» What is required: Repeat the lines of the data that follow, please, starting at the first and stopping after the one with "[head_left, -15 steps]".

» Information shown:
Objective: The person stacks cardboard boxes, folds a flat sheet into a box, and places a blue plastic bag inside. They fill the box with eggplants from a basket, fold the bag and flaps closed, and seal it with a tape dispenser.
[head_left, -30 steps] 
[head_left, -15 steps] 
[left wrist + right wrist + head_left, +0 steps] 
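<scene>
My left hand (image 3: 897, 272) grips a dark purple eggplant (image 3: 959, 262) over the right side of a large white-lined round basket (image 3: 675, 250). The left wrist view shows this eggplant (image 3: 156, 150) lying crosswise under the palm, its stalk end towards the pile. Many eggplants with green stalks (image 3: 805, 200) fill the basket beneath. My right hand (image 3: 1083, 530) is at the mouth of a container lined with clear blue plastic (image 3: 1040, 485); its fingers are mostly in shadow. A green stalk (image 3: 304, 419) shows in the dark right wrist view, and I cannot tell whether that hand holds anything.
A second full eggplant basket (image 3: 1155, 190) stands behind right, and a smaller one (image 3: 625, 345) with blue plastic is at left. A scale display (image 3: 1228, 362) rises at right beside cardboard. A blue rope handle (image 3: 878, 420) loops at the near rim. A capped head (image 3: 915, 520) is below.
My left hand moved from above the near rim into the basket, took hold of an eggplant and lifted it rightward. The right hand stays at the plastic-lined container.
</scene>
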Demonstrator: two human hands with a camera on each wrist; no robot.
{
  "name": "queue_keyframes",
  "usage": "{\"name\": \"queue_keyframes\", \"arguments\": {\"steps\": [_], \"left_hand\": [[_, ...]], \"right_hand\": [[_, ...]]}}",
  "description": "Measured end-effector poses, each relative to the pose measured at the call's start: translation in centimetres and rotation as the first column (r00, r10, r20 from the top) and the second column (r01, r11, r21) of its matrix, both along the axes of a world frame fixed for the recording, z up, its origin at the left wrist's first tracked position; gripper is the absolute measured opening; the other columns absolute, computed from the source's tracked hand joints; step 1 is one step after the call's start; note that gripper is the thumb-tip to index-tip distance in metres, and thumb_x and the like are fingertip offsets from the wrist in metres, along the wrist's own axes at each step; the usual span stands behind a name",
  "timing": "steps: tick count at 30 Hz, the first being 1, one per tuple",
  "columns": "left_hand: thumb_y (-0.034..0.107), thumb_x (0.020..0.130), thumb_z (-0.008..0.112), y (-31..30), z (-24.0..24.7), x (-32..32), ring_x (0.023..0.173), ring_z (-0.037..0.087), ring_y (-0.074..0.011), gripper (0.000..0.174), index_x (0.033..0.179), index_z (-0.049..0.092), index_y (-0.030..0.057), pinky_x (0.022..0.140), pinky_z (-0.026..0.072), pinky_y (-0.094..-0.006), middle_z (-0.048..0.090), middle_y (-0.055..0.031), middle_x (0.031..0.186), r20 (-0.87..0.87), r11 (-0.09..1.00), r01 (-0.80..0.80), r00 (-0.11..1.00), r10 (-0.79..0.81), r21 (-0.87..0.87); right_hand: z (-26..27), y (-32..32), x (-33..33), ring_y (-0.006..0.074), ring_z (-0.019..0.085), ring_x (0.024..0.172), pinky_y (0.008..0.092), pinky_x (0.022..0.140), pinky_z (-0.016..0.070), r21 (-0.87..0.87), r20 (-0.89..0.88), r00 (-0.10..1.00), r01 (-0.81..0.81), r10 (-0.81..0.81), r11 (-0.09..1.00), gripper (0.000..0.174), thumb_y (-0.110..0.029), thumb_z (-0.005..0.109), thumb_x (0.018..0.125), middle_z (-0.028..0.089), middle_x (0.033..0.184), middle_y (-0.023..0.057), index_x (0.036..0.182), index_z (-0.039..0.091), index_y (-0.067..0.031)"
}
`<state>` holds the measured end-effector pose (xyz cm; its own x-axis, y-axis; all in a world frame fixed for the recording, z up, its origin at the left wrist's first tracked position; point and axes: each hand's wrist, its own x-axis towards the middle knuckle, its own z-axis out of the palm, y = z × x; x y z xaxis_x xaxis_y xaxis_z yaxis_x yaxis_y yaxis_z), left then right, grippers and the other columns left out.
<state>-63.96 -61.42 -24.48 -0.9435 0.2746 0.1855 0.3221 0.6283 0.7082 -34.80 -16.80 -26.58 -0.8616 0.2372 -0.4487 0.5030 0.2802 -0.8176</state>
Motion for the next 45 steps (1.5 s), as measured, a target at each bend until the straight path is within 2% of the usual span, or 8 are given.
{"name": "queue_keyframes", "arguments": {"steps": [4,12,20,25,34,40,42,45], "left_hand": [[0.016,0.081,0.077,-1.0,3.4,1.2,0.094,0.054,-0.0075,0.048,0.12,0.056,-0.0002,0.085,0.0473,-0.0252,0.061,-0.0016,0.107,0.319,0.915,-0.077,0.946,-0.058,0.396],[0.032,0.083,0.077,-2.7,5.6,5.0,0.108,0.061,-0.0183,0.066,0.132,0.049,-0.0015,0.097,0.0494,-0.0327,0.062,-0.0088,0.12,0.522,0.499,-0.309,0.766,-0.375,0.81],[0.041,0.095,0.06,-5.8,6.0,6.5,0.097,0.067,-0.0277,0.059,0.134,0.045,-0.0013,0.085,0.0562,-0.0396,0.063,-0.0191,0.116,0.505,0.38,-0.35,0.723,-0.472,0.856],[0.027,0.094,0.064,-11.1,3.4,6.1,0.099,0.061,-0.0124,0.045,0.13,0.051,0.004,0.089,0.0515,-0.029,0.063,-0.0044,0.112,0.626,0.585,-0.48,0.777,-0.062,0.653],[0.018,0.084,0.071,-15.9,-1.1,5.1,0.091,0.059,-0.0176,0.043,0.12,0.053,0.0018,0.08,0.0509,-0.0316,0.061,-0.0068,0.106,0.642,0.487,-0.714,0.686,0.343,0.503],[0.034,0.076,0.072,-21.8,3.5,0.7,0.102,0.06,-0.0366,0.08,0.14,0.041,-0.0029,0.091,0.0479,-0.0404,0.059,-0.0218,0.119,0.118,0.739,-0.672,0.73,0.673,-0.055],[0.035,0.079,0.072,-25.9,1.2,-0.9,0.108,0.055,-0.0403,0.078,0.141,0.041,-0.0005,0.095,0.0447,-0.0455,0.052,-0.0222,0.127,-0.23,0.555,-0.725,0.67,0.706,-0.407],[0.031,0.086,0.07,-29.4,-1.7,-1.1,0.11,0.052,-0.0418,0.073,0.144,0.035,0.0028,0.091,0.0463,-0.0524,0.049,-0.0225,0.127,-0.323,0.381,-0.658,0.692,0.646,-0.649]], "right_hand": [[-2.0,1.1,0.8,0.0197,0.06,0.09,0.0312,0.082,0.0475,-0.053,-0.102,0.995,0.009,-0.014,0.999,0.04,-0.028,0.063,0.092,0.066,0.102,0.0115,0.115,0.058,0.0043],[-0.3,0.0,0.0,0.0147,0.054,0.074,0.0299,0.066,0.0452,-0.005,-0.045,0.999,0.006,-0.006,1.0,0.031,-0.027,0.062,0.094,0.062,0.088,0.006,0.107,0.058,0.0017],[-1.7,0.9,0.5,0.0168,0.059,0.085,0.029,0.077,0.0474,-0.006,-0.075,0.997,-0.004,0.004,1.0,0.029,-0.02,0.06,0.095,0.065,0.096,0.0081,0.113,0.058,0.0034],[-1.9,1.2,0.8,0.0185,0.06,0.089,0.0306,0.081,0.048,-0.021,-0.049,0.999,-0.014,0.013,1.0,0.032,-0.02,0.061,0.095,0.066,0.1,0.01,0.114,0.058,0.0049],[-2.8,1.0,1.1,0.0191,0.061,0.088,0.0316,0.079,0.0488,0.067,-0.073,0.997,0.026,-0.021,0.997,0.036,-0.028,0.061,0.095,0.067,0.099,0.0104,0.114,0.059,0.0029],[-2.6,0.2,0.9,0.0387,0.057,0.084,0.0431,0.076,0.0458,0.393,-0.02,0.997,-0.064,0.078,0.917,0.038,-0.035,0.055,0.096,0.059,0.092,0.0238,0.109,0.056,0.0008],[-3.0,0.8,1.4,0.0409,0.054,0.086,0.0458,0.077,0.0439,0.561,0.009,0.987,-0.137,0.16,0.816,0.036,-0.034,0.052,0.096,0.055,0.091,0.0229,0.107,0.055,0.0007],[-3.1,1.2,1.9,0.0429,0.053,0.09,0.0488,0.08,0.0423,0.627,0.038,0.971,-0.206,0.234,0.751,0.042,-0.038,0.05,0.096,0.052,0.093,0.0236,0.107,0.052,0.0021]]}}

» Output:
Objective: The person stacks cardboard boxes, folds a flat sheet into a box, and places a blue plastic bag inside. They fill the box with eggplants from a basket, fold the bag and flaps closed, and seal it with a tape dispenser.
[head_left, -30 steps] 
[head_left, -15 steps] 

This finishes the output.